There is another side to in-forming that people are going to have to get used to, and that is other people's ability to in-form themselves about you from a very early age. Search engines flatten the world by eliminating all the valleys and peaks, all the walls and rocks, that people used to hide inside of, atop, behind, or under in order to mask their reputations or parts of their past. In a flat world, you can't run, you can't hide, and smaller and smaller rocks are turned over. Live your life honestly, because whatever you do, whatever mistakes you make, will be searchable one day. The flatter the world becomes, the more ordinary people become transparent-and available. Before my daughter Orly went off to college in the fall of 2003, she was telling me about some of her roommates. When I asked her how she knew some of the things she knew– had she spoken to them or received an e-mail from them?-she told me she had done neither. She just Googled them. She came up with stuff from high school newspapers, local papers, etc., and fortunately no police records. These are high school kids!

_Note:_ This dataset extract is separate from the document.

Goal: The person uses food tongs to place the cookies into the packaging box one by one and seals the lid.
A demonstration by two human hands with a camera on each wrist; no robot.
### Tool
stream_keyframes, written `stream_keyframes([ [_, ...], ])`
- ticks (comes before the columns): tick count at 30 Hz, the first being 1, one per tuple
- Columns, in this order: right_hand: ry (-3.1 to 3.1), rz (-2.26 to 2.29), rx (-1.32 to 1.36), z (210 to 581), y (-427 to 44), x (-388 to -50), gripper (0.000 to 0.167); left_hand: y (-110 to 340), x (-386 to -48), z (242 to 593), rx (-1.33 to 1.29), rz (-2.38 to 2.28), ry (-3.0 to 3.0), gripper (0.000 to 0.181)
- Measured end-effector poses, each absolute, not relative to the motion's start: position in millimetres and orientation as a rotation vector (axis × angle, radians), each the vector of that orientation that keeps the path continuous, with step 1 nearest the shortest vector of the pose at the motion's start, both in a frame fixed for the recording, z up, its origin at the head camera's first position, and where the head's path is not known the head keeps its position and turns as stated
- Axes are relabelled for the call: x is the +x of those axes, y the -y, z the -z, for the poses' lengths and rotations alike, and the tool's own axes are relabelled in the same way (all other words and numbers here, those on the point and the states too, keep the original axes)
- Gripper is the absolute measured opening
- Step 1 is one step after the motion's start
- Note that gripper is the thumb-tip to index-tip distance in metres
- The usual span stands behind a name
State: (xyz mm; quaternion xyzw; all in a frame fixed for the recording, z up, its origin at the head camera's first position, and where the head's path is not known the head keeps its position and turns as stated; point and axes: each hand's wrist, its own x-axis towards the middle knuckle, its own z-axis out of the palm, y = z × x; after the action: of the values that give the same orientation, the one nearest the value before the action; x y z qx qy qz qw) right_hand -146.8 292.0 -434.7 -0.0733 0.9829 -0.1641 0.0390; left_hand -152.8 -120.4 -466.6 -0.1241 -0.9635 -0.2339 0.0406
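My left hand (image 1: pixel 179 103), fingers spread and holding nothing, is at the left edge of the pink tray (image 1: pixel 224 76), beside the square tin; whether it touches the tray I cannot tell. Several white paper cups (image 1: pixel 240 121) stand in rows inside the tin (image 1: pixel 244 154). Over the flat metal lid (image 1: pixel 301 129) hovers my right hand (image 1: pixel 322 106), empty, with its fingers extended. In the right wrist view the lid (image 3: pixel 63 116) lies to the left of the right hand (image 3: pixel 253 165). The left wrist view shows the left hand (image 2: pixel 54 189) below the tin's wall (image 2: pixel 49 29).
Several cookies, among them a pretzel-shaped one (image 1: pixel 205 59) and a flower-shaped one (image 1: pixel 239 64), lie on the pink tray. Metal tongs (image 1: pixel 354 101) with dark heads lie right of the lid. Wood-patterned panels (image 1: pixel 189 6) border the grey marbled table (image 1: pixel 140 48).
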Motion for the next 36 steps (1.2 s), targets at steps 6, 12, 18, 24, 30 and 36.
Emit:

“In this world you better do it right-you don't get to pick up and move to the next town so easily,” said Dov Seidman, who runs a legal compliance and business ethics consulting firm, LRN. “In the world of Google, your reputation will follow you and precede you on your next stop. It gets there before you do... Reputation starts early now. You don't get to spend four years getting drunk. Your reputation is getting set much earlier in life. 'Always tell the truth,' said Mark Twain, 'that way you won't have to remember what you said.'” So many more people can be private investigators into your life, and they can also share their findings with so many more people.

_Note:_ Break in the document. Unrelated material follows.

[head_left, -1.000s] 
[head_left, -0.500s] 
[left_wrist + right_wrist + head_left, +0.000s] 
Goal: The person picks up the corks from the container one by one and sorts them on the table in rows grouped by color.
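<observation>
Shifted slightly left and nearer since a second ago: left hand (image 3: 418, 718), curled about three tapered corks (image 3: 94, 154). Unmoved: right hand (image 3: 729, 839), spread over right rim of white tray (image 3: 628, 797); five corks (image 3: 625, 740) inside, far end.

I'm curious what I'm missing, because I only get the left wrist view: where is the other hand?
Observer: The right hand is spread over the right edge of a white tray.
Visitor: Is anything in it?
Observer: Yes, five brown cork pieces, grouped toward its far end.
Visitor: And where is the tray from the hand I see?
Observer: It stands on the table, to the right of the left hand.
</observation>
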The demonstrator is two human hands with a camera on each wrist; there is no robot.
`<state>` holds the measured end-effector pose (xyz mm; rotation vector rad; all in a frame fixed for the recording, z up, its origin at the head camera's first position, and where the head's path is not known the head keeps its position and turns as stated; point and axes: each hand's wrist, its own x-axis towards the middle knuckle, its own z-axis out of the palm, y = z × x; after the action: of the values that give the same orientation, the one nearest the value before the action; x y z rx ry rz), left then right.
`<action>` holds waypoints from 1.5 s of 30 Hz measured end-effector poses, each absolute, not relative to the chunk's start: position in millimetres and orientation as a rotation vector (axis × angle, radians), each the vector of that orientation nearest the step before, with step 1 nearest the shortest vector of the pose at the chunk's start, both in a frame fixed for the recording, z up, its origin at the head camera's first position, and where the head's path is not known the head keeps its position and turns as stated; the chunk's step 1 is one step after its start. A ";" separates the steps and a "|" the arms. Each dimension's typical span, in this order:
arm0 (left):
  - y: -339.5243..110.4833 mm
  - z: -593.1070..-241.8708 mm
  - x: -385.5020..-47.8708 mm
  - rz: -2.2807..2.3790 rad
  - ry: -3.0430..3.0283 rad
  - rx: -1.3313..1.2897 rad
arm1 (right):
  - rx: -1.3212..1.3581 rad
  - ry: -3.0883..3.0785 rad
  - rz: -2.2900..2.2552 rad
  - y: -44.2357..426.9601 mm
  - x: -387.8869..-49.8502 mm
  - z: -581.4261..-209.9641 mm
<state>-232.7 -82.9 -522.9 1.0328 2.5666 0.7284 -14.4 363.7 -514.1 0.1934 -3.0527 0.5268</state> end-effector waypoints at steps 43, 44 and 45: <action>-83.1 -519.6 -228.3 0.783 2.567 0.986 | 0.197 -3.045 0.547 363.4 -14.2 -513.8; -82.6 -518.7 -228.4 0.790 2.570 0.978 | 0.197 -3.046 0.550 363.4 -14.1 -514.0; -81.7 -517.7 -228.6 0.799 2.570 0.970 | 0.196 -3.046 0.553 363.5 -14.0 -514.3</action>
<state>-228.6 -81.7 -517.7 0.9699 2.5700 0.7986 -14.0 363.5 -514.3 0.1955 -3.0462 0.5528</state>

In the age of the superpower search, everyone is a celebrity. Google levels information-it has no class boundaries or education boundaries. “If I can operate Google, I can find anything,” said Alan Cohen, vice president of Airespace, which sells wireless technology. “Google is like God. God is wireless, God is everywhere, and God sees everything. Any questions in the world, you ask Google.”
Some months after Cohen made that observation to me, I came across the following brief business story on CNET News.com: “Search giant Google said on Wednesday that it has acquired Keyhole, a company specializing in Web-based software that allows people to view satellite images from around the globe... The software gives users the ability to zoom in from space level; in some cases, it can zoom in all the way to a street-level view. The company does not have high-resolution imagery for the entire globe, but its Website offers a list of cities that are available for more detailed viewing. The company has focused most on covering large metropolitan areas in the United States and is working to expand its coverage.”